Exercise goal:
Look below for the lines from the one with "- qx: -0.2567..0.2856" to the one with "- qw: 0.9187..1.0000", and copy exactly those lines, both ends included.

Data shown:

————————

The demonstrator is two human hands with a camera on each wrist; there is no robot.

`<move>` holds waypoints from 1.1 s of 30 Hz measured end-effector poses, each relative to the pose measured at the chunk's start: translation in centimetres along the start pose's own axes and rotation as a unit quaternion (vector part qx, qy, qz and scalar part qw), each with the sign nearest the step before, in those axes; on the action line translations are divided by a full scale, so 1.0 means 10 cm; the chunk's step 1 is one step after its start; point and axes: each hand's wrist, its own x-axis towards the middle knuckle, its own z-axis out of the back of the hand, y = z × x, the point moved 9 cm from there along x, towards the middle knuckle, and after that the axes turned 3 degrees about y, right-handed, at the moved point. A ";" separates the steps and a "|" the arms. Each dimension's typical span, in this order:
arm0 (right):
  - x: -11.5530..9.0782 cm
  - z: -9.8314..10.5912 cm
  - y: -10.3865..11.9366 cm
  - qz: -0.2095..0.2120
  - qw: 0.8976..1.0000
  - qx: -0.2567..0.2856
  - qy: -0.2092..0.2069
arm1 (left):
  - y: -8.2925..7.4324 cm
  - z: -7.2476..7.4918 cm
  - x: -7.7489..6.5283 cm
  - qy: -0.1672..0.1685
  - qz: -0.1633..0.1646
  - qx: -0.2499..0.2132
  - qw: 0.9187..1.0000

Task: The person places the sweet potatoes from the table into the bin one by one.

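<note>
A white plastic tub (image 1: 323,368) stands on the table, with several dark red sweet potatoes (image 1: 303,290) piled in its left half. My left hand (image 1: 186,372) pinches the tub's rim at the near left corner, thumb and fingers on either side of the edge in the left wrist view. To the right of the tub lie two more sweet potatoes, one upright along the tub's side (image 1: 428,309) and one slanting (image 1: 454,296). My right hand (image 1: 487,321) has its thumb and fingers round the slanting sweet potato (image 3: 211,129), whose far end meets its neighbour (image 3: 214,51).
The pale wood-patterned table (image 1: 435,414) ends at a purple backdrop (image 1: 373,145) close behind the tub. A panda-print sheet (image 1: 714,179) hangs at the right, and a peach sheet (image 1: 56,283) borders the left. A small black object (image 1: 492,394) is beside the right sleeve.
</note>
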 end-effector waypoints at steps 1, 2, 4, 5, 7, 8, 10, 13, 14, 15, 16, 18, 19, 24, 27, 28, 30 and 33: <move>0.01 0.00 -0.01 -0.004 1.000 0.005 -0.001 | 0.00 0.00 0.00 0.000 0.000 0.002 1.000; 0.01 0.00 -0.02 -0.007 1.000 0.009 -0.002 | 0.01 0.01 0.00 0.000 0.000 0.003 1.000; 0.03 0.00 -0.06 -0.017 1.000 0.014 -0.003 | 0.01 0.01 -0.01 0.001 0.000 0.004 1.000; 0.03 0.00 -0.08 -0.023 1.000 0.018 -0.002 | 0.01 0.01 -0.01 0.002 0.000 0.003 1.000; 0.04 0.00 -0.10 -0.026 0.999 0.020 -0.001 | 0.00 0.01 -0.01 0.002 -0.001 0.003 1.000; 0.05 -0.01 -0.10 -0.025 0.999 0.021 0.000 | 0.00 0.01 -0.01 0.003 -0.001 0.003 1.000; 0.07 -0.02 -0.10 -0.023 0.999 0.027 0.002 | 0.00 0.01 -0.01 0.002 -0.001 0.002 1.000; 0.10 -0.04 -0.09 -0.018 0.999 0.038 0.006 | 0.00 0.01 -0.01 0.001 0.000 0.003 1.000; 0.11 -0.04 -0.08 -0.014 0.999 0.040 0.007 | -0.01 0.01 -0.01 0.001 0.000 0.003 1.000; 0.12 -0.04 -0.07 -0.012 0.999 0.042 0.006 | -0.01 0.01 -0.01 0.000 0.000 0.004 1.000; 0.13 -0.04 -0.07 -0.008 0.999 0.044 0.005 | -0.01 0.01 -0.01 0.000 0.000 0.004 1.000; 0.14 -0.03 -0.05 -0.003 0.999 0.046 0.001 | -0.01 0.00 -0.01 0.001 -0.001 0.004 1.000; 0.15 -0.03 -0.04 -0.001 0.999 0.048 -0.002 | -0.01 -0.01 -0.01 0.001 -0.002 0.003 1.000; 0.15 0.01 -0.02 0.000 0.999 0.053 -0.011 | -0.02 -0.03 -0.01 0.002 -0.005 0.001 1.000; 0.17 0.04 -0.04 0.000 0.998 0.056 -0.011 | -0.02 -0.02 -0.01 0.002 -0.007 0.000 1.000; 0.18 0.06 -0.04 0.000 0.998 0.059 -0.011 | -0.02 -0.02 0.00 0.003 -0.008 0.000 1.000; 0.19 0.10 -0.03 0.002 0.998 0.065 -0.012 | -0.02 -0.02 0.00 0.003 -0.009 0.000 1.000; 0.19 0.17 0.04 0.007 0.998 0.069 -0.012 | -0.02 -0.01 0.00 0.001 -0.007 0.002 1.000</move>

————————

Exercise result:
  - qx: -0.2567..0.2856
  - qy: -0.2092..0.2069
arm1 (left):
  - y: -8.2925..7.4324 cm
  - z: -7.2476..7.4918 cm
  - x: -7.7489..6.5283 cm
  - qy: -0.1672..0.1685
  - qz: -0.1633..0.1646
  - qx: -0.2499..0.2132
  - qw: 0.9187..1.0000

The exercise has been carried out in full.